L'Union soviétique et ses états satellites ont aussi fait de l'antithéisme l'un des fondements de leur idéologie. Avec plus ou moins de vigueur, ils persécutèrent les croyants (brimades, surveillance, réclusion, mises à l'écart, etc. ) confinant ainsi à la semi-clandestinité le clergé. Certaines ligues fréquemment particulièrement virulentes (énormément furent même dissoutes) militaient pour antithéisme. L'«athéisme scientifique» faisait partie des matières obligatoires à l'université. Toutes ces pratiques varièrent en intensité tout au long de l'existence de l'Union soviétique. De 1917 à 1924, le régime eut une politique conciliante envers la pratique privée, tandis qu'il démantelait les biens de l'Église orthodoxe russe. Les dirigeants étaient partagés entre la volonté d'enlever «le bandeau qui masquait la vérité au peuple» et la peur de s'aliéner les masses.

Athéisme et stalinisme

L'accession au pouvoir de Staline mit fin à cette tolérance relative. Jusqu'en 1932, le régime mena une politique répressive, marquée par de multiples destructions d'édifices religieux et des persécutions contre les membres du clergé et leur entourage. Les années trente virent un lent regain de l'organisation religieuse, ralenti par un court regain de répression pendant les Grandes Purges (1937-1938). Le changement de politique fut complet lors de la Grande Guerre Patriotique (1941-1945), qui inaugura une période de détente idéologique. Un clergé officiel fut autorisé et la charge de métropolite, abolie depuis 1925, rétablie, alors que les musulmans recevaient quatre Directions Spirituelles, autorisées à former des mollahs ainsi qu'à publier régulièrement des fatwas. Après-guerre, la politique de promotion de l'athéisme reprit, mais en particulier, elle se combina à un durcissement des Églises officielles (les uniates d'Ukraine furent les premiers à en pâtir). Cette divergence entraîna la création d'une hiérarchie officieuse, les «églises souterraines» et «l'islam parallèle» composé des religieux de confréries soufies.

Après Staline

En dépit de l'affirmation constante de son athéisme, l'URSS ne cessa d'emprunter à la liturgie orthodoxe. Staline inaugura cette pratique en confiant les funérailles de Lénine (1924) aux bons soins de Krasine, de la secte des «Constructeurs de Dieu». L'embaumement du défunt avait une forte résonance orthodoxe : il faisait directement référence à l'imputrescibilité du corps du saint.

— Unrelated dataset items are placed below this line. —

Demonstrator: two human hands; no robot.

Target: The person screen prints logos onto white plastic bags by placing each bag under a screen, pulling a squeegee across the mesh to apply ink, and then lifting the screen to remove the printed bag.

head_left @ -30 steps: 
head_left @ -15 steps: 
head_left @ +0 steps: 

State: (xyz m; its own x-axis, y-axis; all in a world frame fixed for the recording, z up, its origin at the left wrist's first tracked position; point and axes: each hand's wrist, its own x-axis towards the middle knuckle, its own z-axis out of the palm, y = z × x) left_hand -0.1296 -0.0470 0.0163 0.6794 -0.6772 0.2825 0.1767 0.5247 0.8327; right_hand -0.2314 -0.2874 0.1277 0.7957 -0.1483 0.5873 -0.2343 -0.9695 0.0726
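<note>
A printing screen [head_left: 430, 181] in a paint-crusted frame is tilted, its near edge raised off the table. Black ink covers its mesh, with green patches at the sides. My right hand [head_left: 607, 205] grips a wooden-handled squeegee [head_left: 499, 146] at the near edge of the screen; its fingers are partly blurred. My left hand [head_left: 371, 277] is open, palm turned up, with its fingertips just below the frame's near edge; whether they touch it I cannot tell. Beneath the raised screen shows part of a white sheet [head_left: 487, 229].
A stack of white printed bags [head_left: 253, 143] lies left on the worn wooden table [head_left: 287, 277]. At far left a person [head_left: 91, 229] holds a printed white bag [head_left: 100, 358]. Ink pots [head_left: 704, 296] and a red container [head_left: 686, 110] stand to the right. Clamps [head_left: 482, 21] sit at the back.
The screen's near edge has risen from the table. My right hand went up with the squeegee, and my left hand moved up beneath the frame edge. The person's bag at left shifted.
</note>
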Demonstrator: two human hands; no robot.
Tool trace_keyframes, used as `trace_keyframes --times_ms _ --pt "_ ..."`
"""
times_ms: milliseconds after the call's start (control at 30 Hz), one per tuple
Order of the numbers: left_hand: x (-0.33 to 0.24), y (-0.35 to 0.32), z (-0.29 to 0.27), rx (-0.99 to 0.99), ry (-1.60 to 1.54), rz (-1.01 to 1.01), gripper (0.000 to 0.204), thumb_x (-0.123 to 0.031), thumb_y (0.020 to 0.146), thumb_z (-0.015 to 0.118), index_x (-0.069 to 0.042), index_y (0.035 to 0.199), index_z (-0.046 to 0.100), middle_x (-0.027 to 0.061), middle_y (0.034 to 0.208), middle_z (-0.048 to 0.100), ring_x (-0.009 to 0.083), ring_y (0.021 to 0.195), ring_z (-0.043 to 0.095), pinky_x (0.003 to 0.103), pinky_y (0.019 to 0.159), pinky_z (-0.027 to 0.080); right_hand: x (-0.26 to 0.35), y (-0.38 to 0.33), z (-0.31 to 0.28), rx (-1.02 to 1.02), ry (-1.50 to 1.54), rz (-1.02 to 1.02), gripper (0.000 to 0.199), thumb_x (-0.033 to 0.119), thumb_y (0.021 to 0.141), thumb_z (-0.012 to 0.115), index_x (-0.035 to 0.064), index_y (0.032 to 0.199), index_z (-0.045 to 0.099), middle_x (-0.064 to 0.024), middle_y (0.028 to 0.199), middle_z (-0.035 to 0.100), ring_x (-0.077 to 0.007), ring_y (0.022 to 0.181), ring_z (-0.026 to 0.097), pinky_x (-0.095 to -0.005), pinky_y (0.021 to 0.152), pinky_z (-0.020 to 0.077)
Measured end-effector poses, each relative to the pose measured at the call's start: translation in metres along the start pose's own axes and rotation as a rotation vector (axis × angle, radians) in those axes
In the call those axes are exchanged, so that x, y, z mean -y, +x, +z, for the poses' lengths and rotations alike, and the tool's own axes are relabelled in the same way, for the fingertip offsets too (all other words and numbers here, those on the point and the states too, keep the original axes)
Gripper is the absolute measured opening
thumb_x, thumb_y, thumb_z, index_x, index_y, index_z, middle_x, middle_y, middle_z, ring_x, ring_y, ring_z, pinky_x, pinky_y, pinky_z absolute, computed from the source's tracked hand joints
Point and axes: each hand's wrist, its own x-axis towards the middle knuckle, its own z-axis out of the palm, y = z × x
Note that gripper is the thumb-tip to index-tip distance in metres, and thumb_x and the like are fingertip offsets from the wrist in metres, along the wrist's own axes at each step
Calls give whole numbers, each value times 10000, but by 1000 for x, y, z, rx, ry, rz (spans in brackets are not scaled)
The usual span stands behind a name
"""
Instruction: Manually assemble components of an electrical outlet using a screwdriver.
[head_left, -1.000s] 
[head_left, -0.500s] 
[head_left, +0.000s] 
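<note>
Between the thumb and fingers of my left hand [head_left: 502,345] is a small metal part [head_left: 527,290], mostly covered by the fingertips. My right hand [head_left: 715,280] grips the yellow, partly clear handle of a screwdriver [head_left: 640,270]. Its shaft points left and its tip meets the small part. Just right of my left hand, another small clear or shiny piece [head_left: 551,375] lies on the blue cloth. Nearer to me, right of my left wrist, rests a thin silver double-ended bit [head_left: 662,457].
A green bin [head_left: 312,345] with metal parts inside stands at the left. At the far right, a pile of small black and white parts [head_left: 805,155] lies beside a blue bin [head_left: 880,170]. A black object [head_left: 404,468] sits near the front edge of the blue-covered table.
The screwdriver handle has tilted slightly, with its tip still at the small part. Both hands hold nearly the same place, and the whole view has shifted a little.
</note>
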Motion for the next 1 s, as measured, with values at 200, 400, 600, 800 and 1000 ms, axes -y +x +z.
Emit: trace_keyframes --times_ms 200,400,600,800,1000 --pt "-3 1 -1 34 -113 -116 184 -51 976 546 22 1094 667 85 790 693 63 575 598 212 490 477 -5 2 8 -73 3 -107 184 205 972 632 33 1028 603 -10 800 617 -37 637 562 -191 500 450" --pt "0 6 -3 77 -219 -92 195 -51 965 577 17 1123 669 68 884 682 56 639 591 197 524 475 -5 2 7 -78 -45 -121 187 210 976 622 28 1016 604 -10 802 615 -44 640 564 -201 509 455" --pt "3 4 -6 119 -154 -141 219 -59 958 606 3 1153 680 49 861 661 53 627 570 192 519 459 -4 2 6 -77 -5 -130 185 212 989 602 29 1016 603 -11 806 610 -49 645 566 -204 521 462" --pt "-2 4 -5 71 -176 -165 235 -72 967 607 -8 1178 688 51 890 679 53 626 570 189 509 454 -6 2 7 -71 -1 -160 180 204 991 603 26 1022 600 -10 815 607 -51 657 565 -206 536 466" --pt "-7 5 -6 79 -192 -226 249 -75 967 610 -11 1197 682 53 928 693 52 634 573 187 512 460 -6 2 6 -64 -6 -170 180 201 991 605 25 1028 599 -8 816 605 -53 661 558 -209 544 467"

Les pratiques parallèles comme les cultes officiels furent la cible de Khrouchtchev à compter de 1959, qui se positionnait ainsi en rétablisseur de la tradition léniniste face aux errances staliniennes. L'ère Brejnev fut une accalmie : un compromis fut trouvé qui reposait sur le rôle des religieux à l'extérieur, surtout dans les relations avec les pays arabes. Par contre, Gorbatchev relança une politique répressive sur des bases idéologiques identiques à celles de Khrouchtchev.

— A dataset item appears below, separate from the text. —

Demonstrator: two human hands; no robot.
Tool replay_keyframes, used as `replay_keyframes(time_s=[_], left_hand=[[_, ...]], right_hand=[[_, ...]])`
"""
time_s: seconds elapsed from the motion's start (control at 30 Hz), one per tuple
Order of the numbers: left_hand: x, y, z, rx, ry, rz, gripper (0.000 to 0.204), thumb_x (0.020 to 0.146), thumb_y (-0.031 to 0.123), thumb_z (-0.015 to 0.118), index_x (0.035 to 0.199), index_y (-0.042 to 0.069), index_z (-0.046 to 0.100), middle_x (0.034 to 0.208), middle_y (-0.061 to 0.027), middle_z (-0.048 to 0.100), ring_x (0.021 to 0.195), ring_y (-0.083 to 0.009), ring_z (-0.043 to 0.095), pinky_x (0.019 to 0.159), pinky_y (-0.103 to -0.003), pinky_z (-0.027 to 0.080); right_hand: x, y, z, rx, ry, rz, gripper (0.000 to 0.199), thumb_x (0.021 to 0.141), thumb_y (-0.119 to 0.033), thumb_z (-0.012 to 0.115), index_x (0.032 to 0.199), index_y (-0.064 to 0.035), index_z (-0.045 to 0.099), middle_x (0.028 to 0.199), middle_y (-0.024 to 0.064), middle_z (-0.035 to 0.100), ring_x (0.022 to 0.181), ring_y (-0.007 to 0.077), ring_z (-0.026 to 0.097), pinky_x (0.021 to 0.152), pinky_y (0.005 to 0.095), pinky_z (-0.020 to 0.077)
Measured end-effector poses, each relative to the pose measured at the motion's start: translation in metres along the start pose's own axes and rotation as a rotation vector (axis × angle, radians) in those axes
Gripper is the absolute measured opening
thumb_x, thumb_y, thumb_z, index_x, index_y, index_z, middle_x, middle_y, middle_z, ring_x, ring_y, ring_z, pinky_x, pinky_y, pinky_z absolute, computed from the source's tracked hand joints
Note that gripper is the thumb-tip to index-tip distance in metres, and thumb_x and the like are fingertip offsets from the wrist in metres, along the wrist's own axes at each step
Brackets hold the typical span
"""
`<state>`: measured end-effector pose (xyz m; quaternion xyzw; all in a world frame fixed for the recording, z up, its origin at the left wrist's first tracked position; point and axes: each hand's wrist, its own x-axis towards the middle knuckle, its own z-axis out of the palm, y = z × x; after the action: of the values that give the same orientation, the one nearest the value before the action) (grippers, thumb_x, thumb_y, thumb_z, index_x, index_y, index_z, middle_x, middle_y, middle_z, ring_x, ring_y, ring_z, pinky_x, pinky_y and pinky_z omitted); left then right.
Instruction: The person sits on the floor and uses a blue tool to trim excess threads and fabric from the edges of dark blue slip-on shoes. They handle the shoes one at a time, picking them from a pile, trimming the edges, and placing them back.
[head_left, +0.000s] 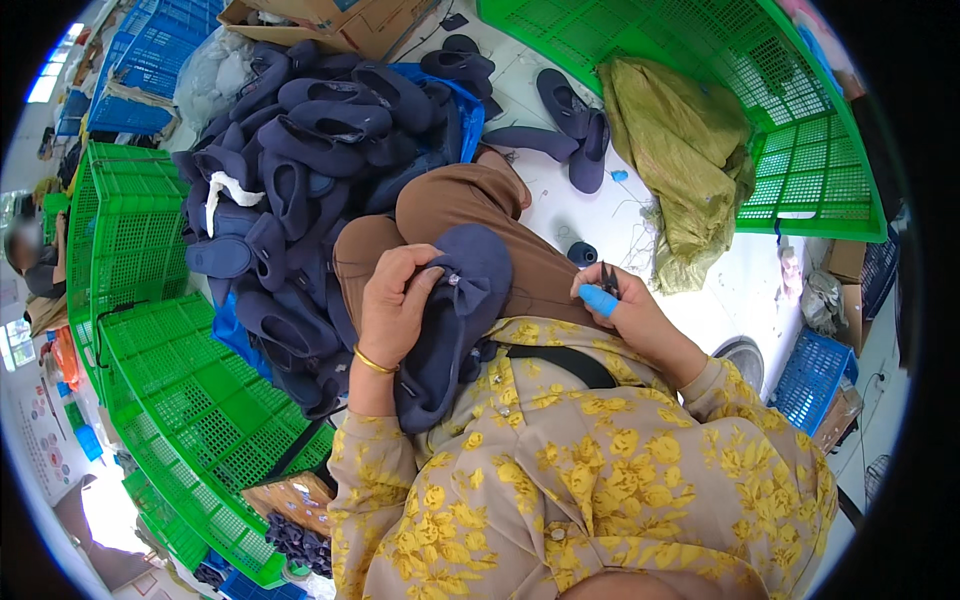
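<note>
My left hand (392, 305) grips a dark blue cloth shoe (455, 320) with a small bow and a shiny stud on its toe, held against my lap. My right hand (622, 305), with a blue cover on one fingertip, pinches small thread snips (607, 278) just right of the shoe. A large heap of the same dark blue shoes (300, 150) lies to my left on a blue sheet. Three more shoes (575, 115) lie apart on the white floor ahead.
Green plastic crates (150, 330) stand at my left and another green crate (800, 140) at the upper right. An olive-green sack (680, 150) lies on the floor. A dark thread spool (582, 254) stands near my knee. Cardboard boxes (330, 20) sit beyond the heap. A person sits at the far left.
</note>
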<state>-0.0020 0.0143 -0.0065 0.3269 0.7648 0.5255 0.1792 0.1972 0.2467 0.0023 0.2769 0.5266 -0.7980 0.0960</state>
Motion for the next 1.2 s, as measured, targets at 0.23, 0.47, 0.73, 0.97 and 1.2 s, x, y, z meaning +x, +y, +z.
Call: replay_keyframes(time_s=[0.23, 0.47, 0.73, 0.97, 1.2], left_hand=[[-0.005, 0.002, 0.01, 0.116, 0.097, 0.006, 0.012, 0.083, -0.001, 0.064, 0.094, 0.001, 0.062, 0.09, -0.0123, 0.062, 0.084, -0.0271, 0.059, 0.076, -0.031, 0.047], [-0.006, 0.0, 0.015, 0.138, 0.102, 0.029, 0.011, 0.082, 0.0, 0.065, 0.092, 0.001, 0.061, 0.088, -0.0127, 0.06, 0.085, -0.0301, 0.058, 0.076, -0.033, 0.047], [-0.003, 0.008, 0.016, -0.025, 0.061, -0.164, 0.011, 0.087, 0.009, 0.064, 0.093, 0.0, 0.062, 0.084, -0.009, 0.061, 0.076, -0.0194, 0.058, 0.071, -0.028, 0.046], [0.004, 0.007, 0.017, -0.243, 0.042, -0.328, 0.014, 0.092, 0.013, 0.061, 0.092, 0.0, 0.06, 0.077, 0.0018, 0.057, 0.074, -0.0052, 0.049, 0.069, -0.021, 0.042], [0.0, 0.004, 0.022, -0.193, 0.088, -0.344, 0.016, 0.093, 0.016, 0.061, 0.09, 0.0, 0.06, 0.075, 0.0005, 0.057, 0.072, -0.0061, 0.049, 0.066, -0.022, 0.042]], right_hand=[[-0.032, 0.043, -0.13, 0.324, 0.385, 0.284, 0.004, 0.093, -0.014, 0.054, 0.096, -0.0131, 0.052, 0.056, -0.0092, 0.027, 0.043, 0.0023, 0.022, 0.039, 0.02, 0.0186], [-0.292, 0.136, -0.4, 0.367, 1.277, 0.24, 0.021, 0.091, -0.022, 0.054, 0.072, -0.0124, 0.051, 0.057, -0.0034, 0.039, 0.046, 0.0094, 0.037, 0.041, 0.0258, 0.0334], [-0.071, 0.056, -0.261, -0.134, 1.089, 0.11, 0.024, 0.087, -0.015, 0.049, 0.11, -0.0127, 0.057, 0.06, -0.007, 0.036, 0.044, 0.0049, 0.034, 0.038, 0.0227, 0.0293], [0.031, -0.035, 0.051, -0.761, -0.145, -0.184, 0.022, 0.085, -0.02, 0.064, 0.101, -0.006, 0.065, 0.091, 0.0135, 0.068, 0.077, 0.0267, 0.065, 0.069, 0.0351, 0.0494], [0.02, -0.039, 0.068, -0.837, -0.247, -0.626, 0.011, 0.077, -0.011, 0.067, 0.077, -0.0057, 0.058, 0.07, 0.0119, 0.055, 0.067, 0.0325, 0.058, 0.058, 0.0382, 0.0445]])
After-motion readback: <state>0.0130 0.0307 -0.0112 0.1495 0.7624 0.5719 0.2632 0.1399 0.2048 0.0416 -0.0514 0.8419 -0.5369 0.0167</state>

Après la chute du bloc de l'Est et de l'URSS, les cultes orthodoxe (Russie, Ukraine), catholique (Pologne), et musulman (Asie centrale, Caucase et Tatarstan) reprirent de la vigueur. L'expression de la religiosité s'accrut et des personnes nées dans des familles athées se convertirent.

Certains des régimes politiques issus de la chute du bloc de l'est continuent cependant la politique religieuse mise en place par l'URSS, ou du moins, à l'instar de l'Ouzbékistan, en ont conservé les méthodes.

L'athéisme sur les cinq continents

La conception anglo-saxonne

Richard Dawkins, militant athée médiatique en Grande-Bretagne

Des philosophes tels que Antony Flew [59] et Michæl Martin[60] ont décrit les différences entre l'athéisme fort (positif) et l'athéisme faible (négatif). L'athéisme fort est l'affirmation explicite que les divinités sont des inventions humaines. L'athéisme faible inclut l'ensemble des autres formes de non-théisme. Selon cette distinction, toute personne n'étant pas théiste est soit un athée faible soit un athée fort[61]. Les termes "faible" et "fort" sont assez récent; cependant, les termes équivalents de "positif" et "négatif" ont été utilisés dans la littérature philosophique[62]. En considérant cette définition de l'athéisme, la majorité des agnostiques peuvent alors se qualifier d'athées faibles.

Tandis que l'agnosticisme peut être vu comme une forme d'athéisme faible[63], la majorité des agnostiques envisage leur point de vue comme différent de l'athéisme. L'incapacité de connaître la vérité quant à l'absence ou à la présence de dieux supposés incitent les agnostiques à un scepticisme plus poussé que les athées, ces derniers niant l'existence de dieux. La réponse habituelle des athées[64] à cet argument d'une obligation de scepticisme est que les dogmes religieux non fondés méritent aussi peu de croyances et de reconnaissance que n'importe quel autre dogme infondé, et que l'incapacité à prouver l'existence de dieux n'implique pas un argument de même valeur pour les deux partis[65].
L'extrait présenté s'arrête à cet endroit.